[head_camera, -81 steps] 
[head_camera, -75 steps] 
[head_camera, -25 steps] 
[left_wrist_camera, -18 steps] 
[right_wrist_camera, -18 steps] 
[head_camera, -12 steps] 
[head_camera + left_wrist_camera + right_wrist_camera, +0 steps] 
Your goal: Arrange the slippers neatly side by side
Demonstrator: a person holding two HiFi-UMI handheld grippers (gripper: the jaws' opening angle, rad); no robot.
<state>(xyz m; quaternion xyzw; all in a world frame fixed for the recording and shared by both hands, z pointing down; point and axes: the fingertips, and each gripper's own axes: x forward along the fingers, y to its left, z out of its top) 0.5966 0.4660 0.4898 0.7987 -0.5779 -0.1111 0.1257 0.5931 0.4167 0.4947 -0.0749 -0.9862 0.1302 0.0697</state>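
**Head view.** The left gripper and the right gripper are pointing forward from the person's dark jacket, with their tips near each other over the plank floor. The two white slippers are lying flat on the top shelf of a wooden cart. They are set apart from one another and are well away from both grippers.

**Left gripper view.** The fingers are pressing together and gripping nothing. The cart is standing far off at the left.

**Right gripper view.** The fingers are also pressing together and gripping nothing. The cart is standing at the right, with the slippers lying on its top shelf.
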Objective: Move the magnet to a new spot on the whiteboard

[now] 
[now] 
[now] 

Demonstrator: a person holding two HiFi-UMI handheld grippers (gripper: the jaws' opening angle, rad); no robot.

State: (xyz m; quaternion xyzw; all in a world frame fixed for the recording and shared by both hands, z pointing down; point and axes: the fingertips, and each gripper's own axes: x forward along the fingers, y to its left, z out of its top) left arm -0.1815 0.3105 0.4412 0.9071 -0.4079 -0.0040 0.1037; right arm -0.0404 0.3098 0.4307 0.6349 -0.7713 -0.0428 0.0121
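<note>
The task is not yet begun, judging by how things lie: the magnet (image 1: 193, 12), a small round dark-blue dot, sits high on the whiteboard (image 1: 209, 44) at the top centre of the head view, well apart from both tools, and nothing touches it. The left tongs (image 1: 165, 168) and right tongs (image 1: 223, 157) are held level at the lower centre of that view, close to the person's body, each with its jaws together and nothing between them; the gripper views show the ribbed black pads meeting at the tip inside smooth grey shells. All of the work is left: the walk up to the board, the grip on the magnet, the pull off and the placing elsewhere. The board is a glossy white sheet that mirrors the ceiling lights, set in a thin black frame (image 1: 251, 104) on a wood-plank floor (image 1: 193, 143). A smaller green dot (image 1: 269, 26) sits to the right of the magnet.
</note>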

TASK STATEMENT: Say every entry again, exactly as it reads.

WRITTEN SOLUTION:
[head_camera, -81 steps] 
[head_camera, -75 steps] 
[head_camera, -25 steps] 
[left_wrist_camera, -18 steps] 
[right_wrist_camera, -18 steps] 
[head_camera, -12 steps] 
[head_camera + left_wrist_camera + right_wrist_camera, +0 steps] 
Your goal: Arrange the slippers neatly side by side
Demonstrator: a person holding two HiFi-UMI handheld grippers (gripper: the jaws' opening angle, rad); no robot.
<state>(xyz m; quaternion xyzw; all in a world frame fixed for the recording and shared by both hands, z pointing down; point and axes: the fingertips, and each gripper's own axes: x forward along the fingers, y to its left, z out of its top) 0.5966 0.4660 0.4898 0.7987 -0.5779 -0.1111 0.1257 0.5931 0.4167 0.4947 -0.0749 -0.9862 0.1302 0.0697</state>
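**Head view.** The left gripper and the right gripper are pointing forward from the person's dark jacket, with their tips near each other over the plank floor. The two white slippers are lying flat on the top shelf of a wooden cart. They are set apart from one another and are well away from both grippers.

**Left gripper view.** The fingers are pressing together and gripping nothing. The cart is standing far off at the left.

**Right gripper view.** The fingers are also pressing together and gripping nothing. The cart is standing at the right, with the slippers lying on its top shelf.
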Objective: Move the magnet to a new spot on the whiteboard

[now] 
[now] 
[now] 

Demonstrator: a person holding two HiFi-UMI handheld grippers (gripper: the jaws' opening angle, rad); no robot.

State: (xyz m; quaternion xyzw; all in a world frame fixed for the recording and shared by both hands, z pointing down; point and axes: the fingertips, and each gripper's own axes: x forward along the fingers, y to its left, z out of its top) left arm -0.1815 0.3105 0.4412 0.9071 -0.4079 -0.0040 0.1037; right arm -0.0404 0.3098 0.4307 0.6349 -0.7713 -0.0428 0.0121
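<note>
The task is not yet begun, judging by how things lie: the magnet (image 1: 193, 12), a small round dark-blue dot, sits high on the whiteboard (image 1: 209, 44) at the top centre of the head view, well apart from both tools, and nothing touches it. The left tongs (image 1: 165, 168) and right tongs (image 1: 223, 157) are held level at the lower centre of that view, close to the person's body, each with its jaws together and nothing between them; the gripper views show the ribbed black pads meeting at the tip inside smooth grey shells. All of the work is left: the walk up to the board, the grip on the magnet, the pull off and the placing elsewhere. The board is a glossy white sheet that mirrors the ceiling lights, set in a thin black frame (image 1: 251, 104) on a wood-plank floor (image 1: 193, 143). A smaller green dot (image 1: 269, 26) sits to the right of the magnet.
</note>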

No more output will be added to the exercise.